Nesse ponto, o ministro Gilmar Mendes explicou o uso da figura dos "amigos da corte" (amici curiae) e das audiências públicas, em que o Poder Judiciário admite a intervenção da sociedade organizada, para que órgãos e entidades possam se manifestar sobre os grandes temas em debate na Corte Suprema. “A Jurisdição Constitucional no Brasil adota, hoje, um modelo procedimental que oferece alternativas e condições as quais tornam possível, de modo cada vez mais intenso, a interferência de uma pluralidade de sujeitos, argumentos e visões no processo Constitucional”, disse o ministro.

Garantias
“Os direitos fundamentais de caráter processual e as garantias jurisdicionais para a proteção da ordem constitucional têm merecido tratamento ímpar por parte do Supremo Tribunal Federal, a ponto de formar, nesse aspecto, um dos sistemas constitucionais mais completos do mundo”, disse o presidente da Corte Suprema brasileira sobre o papel do STF na proteção dos cidadãos e sua dignidade.
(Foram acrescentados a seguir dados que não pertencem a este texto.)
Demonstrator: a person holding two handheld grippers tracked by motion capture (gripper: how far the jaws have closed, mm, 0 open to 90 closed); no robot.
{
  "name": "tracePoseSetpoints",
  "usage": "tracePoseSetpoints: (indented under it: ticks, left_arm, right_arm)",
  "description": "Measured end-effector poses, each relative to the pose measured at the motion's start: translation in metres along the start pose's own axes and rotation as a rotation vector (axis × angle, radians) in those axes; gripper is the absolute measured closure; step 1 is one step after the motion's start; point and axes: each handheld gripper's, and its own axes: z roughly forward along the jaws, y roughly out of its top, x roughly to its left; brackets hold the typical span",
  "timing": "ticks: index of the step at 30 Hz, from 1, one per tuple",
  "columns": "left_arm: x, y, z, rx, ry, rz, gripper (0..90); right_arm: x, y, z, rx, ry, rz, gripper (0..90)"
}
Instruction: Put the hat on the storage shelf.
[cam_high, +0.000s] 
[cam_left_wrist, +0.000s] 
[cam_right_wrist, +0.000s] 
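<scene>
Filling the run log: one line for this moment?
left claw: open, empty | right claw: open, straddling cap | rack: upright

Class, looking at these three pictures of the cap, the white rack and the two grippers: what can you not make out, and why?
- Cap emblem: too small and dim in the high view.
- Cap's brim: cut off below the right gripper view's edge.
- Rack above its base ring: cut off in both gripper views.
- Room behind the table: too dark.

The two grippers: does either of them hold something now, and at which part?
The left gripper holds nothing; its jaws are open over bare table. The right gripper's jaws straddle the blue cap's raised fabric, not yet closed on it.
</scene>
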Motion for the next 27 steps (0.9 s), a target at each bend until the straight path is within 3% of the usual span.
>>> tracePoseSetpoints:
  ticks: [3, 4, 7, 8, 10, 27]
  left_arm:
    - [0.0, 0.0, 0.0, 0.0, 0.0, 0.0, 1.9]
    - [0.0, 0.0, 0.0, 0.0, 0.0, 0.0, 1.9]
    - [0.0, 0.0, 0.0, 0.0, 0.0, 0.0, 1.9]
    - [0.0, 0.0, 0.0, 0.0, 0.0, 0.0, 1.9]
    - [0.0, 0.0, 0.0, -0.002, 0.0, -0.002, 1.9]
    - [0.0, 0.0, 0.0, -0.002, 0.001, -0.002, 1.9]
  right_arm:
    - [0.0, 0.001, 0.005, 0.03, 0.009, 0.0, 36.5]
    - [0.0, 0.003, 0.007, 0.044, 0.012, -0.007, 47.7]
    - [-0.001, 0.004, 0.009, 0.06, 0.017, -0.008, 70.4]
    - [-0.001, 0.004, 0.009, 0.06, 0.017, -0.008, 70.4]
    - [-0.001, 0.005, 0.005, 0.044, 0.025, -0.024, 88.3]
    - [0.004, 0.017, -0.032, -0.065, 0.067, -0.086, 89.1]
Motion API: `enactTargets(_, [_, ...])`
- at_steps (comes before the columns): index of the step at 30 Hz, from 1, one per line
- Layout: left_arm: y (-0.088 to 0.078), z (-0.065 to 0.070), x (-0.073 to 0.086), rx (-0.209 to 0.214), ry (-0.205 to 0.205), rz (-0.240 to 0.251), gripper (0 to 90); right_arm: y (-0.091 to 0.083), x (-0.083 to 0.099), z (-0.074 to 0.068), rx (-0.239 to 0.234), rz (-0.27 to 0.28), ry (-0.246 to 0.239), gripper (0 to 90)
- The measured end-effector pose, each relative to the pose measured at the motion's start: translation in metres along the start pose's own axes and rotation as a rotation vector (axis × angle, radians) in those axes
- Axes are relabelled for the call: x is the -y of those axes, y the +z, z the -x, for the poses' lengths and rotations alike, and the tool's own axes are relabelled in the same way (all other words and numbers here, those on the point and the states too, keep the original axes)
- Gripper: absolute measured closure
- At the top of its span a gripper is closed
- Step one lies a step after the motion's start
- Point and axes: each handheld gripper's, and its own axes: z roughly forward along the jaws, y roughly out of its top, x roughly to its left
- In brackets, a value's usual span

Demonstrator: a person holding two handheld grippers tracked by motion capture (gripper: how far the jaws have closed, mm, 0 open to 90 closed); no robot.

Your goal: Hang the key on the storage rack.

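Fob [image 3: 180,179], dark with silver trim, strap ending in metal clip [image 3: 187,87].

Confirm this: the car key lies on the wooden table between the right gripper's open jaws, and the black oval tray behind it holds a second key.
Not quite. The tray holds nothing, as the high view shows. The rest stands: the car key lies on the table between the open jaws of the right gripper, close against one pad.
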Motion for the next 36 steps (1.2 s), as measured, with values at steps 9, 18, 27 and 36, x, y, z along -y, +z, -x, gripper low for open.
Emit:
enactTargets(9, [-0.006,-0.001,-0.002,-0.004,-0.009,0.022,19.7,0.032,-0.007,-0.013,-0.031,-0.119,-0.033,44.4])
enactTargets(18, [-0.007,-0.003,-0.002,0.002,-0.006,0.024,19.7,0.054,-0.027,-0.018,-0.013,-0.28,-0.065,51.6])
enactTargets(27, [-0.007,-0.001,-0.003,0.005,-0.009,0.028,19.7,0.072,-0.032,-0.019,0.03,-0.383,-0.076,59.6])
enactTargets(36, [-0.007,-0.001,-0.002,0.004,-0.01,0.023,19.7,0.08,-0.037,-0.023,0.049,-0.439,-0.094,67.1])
Nesse ponto, Gilmar Mendes mencionou a recente decisão da Corte, que limitou o uso de algemas pela polícia a casos de comprovada necessidade. “Ao exigir o respeito às garantias do devido processo legal e das liberdades em geral, o Supremo Tribunal impede que o Estado Constitucional seja transformado em Estado de Polícia”, arrematou.

Direito comparado
Ao falar sobre outro tema que está sendo amplamente debatido na Conferência, Gilmar Mendes reconheceu que o STF costuma utilizar o direito comparado como parâmetro para suas decisões, mesmo que não haja uma regra legal ou regimental nesse sentido. “Não se pode perder de vista que, hoje, vivemos em um Estado Constitucional Cooperativo”, disse o ministro. “O STF permanece aberto à produção doutrinária e jurisprudencial desenvolvida no direito comparado”.
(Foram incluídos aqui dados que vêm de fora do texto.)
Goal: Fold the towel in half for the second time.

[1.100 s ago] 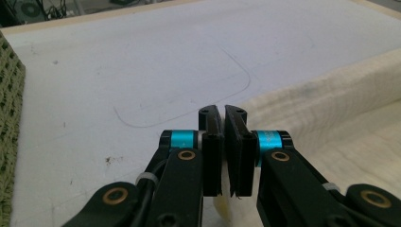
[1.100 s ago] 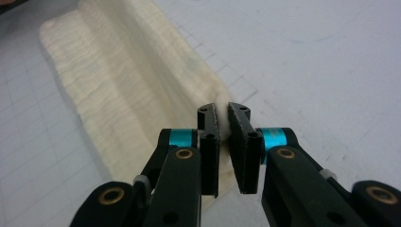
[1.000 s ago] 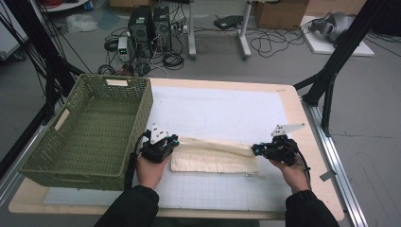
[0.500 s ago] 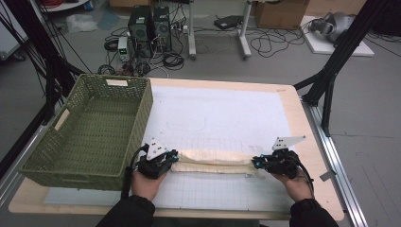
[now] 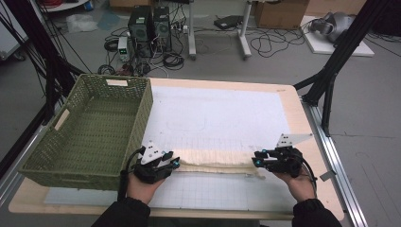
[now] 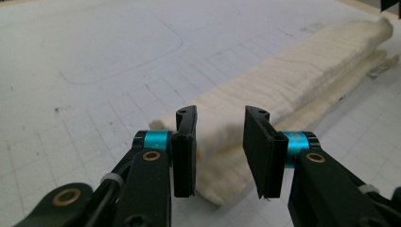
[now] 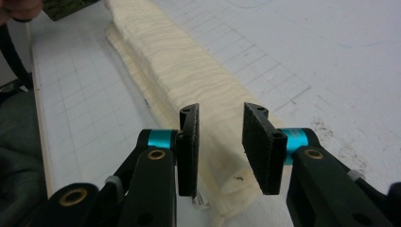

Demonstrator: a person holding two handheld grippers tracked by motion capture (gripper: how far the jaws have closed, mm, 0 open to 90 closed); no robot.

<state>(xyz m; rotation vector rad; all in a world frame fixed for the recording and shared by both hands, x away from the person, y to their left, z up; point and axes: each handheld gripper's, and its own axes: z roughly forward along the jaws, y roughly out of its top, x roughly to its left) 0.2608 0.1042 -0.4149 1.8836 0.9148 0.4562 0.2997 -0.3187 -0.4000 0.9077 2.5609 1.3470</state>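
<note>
Both jaws just opened off the folded cloth (image 5: 215, 166), now narrower and lying lower centre between my left gripper (image 5: 174, 163) and right gripper (image 5: 255, 162), each part open and holding nothing; fold looks done, so next I'd regrip for the green basket (image 5: 71, 146) at left.

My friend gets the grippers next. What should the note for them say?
Left gripper: jaws have just been opening; they stand apart around the near end of the folded cream cloth, not pinching it.
Right gripper: the same at the other end, just opened, not pinching.
Cloth: a long narrow folded strip lying flat on the white grid mat, stretched between both grippers.
Green basket: at the table's left, nothing inside.
Done: cloth folded narrow and let go.
Left, probably: fold it shorter or put it in the basket.
</note>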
O ministro lembrou que em várias situações os tratados internacionais são usados como fundamento de decisões. E que são, também, utilizados como argumento para impugnar leis nacionais. Ele salientou que essa posição foi pacificada com o advento da Emenda Constitucional 45/2004, que deu status constitucional aos tratados sobre direitos humanos aprovados por maioria absoluta no Congresso Nacional.

Convergência
“Embora a citação e a análise de jurisprudência estrangeira sirvam como parâmetros para aprofundar os argumentos expendidos em um determinado tipo de conflito de direitos fundamentais, que muitas vezes são comuns à sociedade ocidental como um todo, é prematuro afirmar que haja, nesse momento, tendência à convergência de jurisprudência entre cortes constitucionais”, concluiu o ministro ao tratar da possibilidade de que as jurisprudências caminhem em uma mesma direção.

O ministro disse considerar possível que aconteça, no futuro, a convergência de jurisprudência de cortes constitucionais. Para ele, contudo, “a função do juiz constitucional é assegurar aos seus jurisdicionados a garantia do estado democrático de direito e das liberdades fundamentais, assegurando os direitos das minorias, de acordo com as particularidades e idiossincrasias de sua nação”, concluiu o ministro Gilmar Mendes.
A conferência foi organizada por iniciativa da Comissão de Veneza e da Corte Constitucional sul-africana, para discutir a influência da justiça constitucional na sociedade e o desenvolvimento de uma jurisprudência global em direitos humanos.

A expectativa é que um segundo encontro ocorra daqui a três anos em local a ser definido.